Salmon Fishing was a novel first and you can see how all these juggled balls could stay in the air on the page, but in movie form, many of them just seem extraneous. There’s also a sudden urgency about the timing of the project that makes no sense at all; surely the doolally plan of a billionaire is not bound by anything as mundane as a deadline? Another story of fish and obsession, the documentary Jiro Dreams of Sushi, comes out in limited release this week, and it’s a production as clean and meticulous as the sushi making it features. Chef Jiro Ono is the 85 year-old proprietor of Tokyo’s Sukiyabashi Jiro and the proud recipient of three Michelin stars. The restaurant seats 10 patrons and serves only sushi, every exquisite morsel of which looks to die for. It’s beautifully photographed and explained at every stage from market to table, a foodie’s dream night at the movies. The gentle shaping of the fish and sushi could lull you into a trance. (MORE: TIME’S Top 10 Movie Feasts)

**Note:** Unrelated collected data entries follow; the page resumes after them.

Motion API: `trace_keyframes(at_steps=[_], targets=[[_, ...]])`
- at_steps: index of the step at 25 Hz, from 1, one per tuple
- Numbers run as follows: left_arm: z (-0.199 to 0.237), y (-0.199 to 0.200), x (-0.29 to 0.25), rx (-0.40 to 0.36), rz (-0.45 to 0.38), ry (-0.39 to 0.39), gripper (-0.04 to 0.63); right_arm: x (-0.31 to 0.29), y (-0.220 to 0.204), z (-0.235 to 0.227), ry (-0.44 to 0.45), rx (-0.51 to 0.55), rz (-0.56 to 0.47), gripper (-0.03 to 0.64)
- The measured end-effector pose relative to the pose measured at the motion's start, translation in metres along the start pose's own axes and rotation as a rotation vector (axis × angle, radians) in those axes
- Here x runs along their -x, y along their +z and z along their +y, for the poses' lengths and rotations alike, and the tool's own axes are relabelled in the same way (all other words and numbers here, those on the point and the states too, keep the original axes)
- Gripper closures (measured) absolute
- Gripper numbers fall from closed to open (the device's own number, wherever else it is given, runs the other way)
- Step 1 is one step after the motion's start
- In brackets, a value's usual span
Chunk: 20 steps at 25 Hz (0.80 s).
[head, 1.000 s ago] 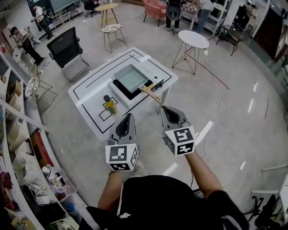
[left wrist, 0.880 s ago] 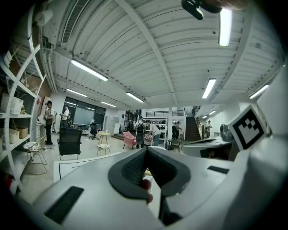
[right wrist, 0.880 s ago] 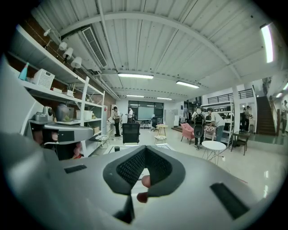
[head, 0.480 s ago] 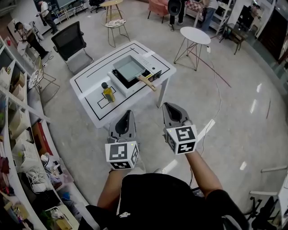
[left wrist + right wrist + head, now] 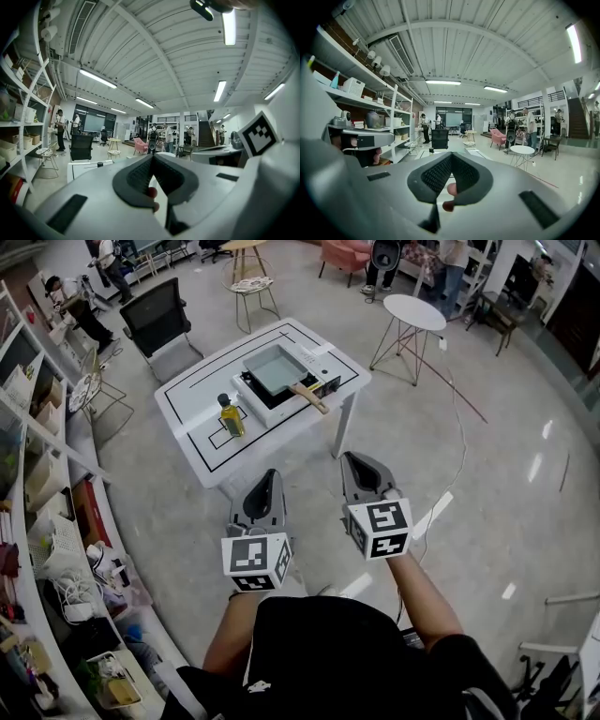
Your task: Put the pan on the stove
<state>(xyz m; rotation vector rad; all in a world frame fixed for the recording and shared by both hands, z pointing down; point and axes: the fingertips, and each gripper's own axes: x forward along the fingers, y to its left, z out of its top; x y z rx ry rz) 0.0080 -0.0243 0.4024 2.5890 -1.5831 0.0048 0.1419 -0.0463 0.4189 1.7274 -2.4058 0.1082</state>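
Note:
A rectangular grey pan point(image 5: 275, 369) with a wooden handle point(image 5: 309, 397) sits on the black stove point(image 5: 324, 387), on the white table point(image 5: 187, 413) some way ahead of me. Both grippers hang in the air well short of the table, over the floor. My left gripper point(image 5: 266, 482) is shut and holds nothing. My right gripper point(image 5: 360, 468) is also shut and empty. In the left gripper view the left gripper point(image 5: 151, 158) has its pads together, with the table point(image 5: 83, 168) low in the distance. The right gripper view shows the right gripper point(image 5: 451, 158) with its tips touching.
An oil bottle point(image 5: 230, 415) stands on the table's left part. A black office chair point(image 5: 157, 320) is behind the table, a round white side table point(image 5: 413, 312) to its right. Shelving point(image 5: 37, 474) runs along the left. A cable point(image 5: 457, 418) lies on the floor. People stand at the back.
The table, stove and pan have slid up and away in the head view, so I stand farther from them. Both grippers keep the same shut pose.

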Motion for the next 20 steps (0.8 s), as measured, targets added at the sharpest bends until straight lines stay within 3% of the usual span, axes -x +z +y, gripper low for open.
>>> trace_keyframes(at_steps=[20], targets=[[-0.012, 0.003, 0.018, -0.005, -0.015, 0.008, 0.594, 0.016, -0.002, 0.01, 0.036, 0.029, 0.002, 0.615]])
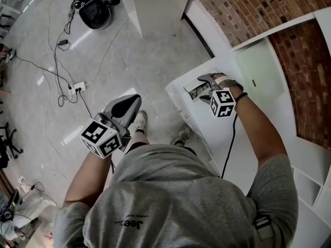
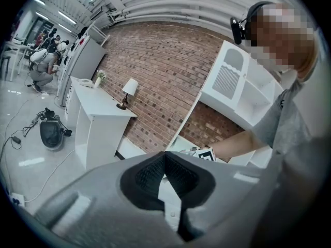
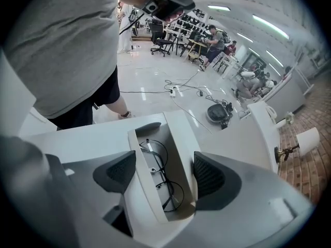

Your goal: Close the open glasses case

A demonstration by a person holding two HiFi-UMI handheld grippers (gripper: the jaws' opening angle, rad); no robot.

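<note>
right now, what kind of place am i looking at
Probably a lab or studio staged like a home: a brick wall, white furniture with a lamp, cables over the polished floor, and other people working.

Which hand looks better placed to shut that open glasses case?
Right. The right gripper hangs over the glasses case, jaws apart either side of it; the left gripper is shut, away over the floor.

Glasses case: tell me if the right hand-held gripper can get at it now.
Probably yes: the right hand-held gripper hangs over the open glasses case, jaws apart on either side of it, with nothing in between.
</note>
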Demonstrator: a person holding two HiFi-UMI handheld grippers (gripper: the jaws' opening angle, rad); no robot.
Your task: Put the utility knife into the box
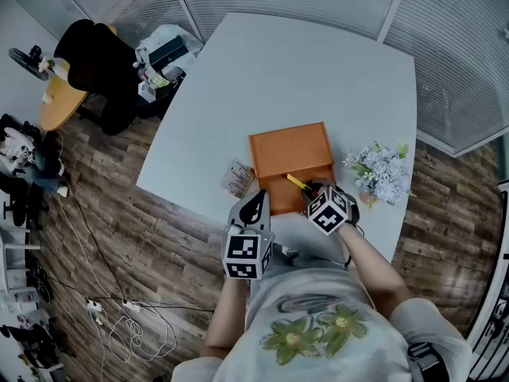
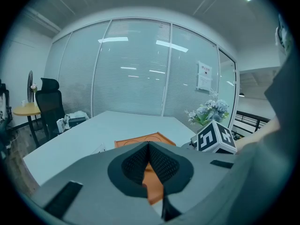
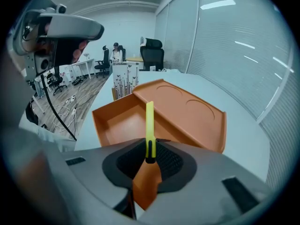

But director David Gelb’s movie is less a study of the food itself than of the idea of a lifetime calling. Jiro’s level of devotion to what he does is almost religious. Although he has trained two sons to be his equals, or close to it (we’re told his elder son Yoshikazu prepared the food for the Michelin reviewers) he will not hand off the business to his heirs. Given how much the business has changed in his lifetime — not just techniques but the disappearance of some species due to overfishing — you’d think Jiro might want to go home and put his feet up. But no, he’s the Queen Elizabeth of sushi chefs, standing behind the counter in his white apron, humble yet humming with supreme confidence while his heirs wait. You feel for his sons. The least he could do is send one of them to lead an American expansion. Compared to bringing salmon to the Yemen, that would be a snap. * Words like this make the Internet a pleasure. Doolally’s origins apparently stem from the Indian town of Deolali, where British military men were sent back in the colony days, stewing in the heat until they lost their minds while they waited to return to England.